ONE OF THE stranger stories in modern literature (which prides itself on strangeness) is Franz Kafka’s “The Metamorphosis.”
Kafka’s tale centers on a man who wakes “from uneasy dreams” one morning to find himself “transformed into a gigantic insect.” Basically, the poor fellow goes to bed human and wakes up as a six-foot tall (or long) cockroach! As the story unfolds, Kafka details the reaction of this man, his family, and his associates to this most unpleasant transformation.
I told you it was a strange story. Not a tale calculated to leave readers feeling warm and satisfied.
Most of us have a hard time warming up to bugs. We agree with Owen Barfield who, according to C.S. Lewis, once said, “The trouble about insects is that they are like French locomotives—they have all the works on the outside.” Spiders and centipedes and creepy crawly critters of all sorts are best left under rocks and out of sight!
Strange though it may be, the worst thing about Kafka’s tale is that it is not as foreign to our own experience as we’d like to think. We’ve all seen people who were turning into bugs. Human beings who were trading their humanity for something they valued more.
Businessmen who sting associates, middle-aged playboys who hop from one bed to another, and students who crawl through school with bought or stolen grades, should not be too surprised if they wake up one morning feeling, like Kafka’s character, “buggy,” less than human.
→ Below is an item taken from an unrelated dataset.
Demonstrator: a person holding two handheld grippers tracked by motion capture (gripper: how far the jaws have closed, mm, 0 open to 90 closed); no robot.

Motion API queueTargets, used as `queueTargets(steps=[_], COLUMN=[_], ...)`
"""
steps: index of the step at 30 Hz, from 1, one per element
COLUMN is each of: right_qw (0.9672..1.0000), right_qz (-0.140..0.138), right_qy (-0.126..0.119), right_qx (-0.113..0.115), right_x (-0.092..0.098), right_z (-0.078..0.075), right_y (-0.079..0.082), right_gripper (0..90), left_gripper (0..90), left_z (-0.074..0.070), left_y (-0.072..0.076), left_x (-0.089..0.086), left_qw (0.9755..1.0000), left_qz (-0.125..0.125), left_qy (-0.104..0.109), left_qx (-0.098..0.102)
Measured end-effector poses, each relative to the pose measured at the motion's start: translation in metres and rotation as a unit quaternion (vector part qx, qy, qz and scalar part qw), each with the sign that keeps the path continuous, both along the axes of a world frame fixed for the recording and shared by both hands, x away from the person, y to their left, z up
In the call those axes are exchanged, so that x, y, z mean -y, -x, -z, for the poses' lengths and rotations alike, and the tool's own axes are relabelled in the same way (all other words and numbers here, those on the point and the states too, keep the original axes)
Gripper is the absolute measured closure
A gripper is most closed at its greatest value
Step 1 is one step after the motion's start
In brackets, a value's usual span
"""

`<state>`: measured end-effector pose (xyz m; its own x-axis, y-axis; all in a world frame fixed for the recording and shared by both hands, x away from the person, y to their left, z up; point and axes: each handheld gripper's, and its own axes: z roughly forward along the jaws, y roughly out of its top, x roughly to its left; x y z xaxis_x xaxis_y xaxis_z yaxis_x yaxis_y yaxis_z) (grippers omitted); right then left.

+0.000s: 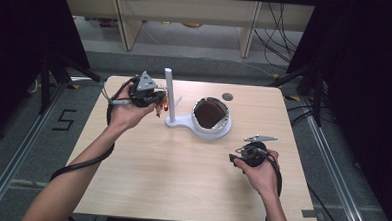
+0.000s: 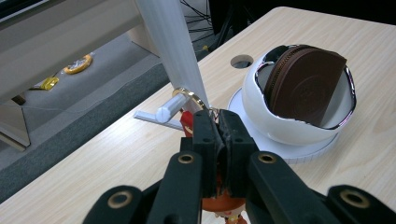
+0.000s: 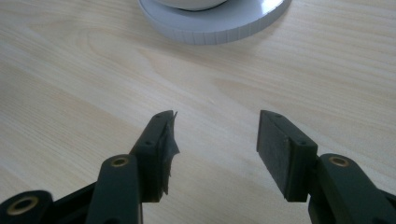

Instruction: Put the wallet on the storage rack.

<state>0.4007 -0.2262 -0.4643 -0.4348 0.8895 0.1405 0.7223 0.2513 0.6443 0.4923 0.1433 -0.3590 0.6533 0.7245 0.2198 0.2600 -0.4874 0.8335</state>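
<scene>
The left gripper (image 2: 217,122) is clenched on a small keychain charm (image 2: 223,205) — red and orange, though its shape is hard to make out behind the jaws — and holds its gold ring (image 2: 190,95) right at the short peg (image 2: 168,110) that juts from the white post (image 2: 170,46) of the stand (image 1: 179,122), at the far left of the table (image 1: 181,175). The ring appears to sit around the peg's root, so the hanging looks nearly done; what is left, by my reading, is letting go and backing off. The right gripper (image 3: 215,135) hovers released over bare tabletop at the near right, nothing between its jaws — just near of the white dish (image 2: 299,126) holding a brown round pouch (image 2: 306,84)
</scene>
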Motion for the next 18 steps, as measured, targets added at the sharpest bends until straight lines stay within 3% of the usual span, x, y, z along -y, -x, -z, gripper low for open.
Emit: queueTargets(steps=[14,16,17,18], right_qw=[0.9998,0.9999,0.9999,0.9999], right_qz=[0.015,0.004,0.008,0.014], right_qy=[-0.006,0.013,-0.008,0.0], right_qx=[-0.005,0.008,0.0,0.005], right_x=[0.001,0.005,0.003,0.003], right_z=[0.001,0.004,0.003,0.002], right_y=[0.003,0.001,0.003,0.004], right_gripper=[46.4,46.1,46.1,46.1], left_gripper=[84.6,82.5,81.2,80.3], left_z=[0.01,0.012,0.013,0.013], left_y=[-0.004,-0.003,-0.002,-0.001], left_x=[0.006,0.005,0.005,0.004], left_qw=[1.0,1.0,1.0,1.0], left_qz=[0.001,0.003,0.003,0.006], left_qy=[-0.005,-0.007,-0.008,-0.006], left_qx=[-0.002,-0.003,-0.002,0.0])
Change is always occurring in each of us, one way or another. Sadly, the negative metamorphosis from human to something less is not at all uncommon, nor is the danger of such a change ever that far from each one of us.
That’s why the Apostle Paul calls Christians to a very different, a much higher, and extremely positive transformation: “Do not be conformed to this world, but be transformed.”
When we allow the world to fit us into its mold, we always end up “buggy.” It takes the transforming power of God to make each of us more fully human, in the very best sense of the word.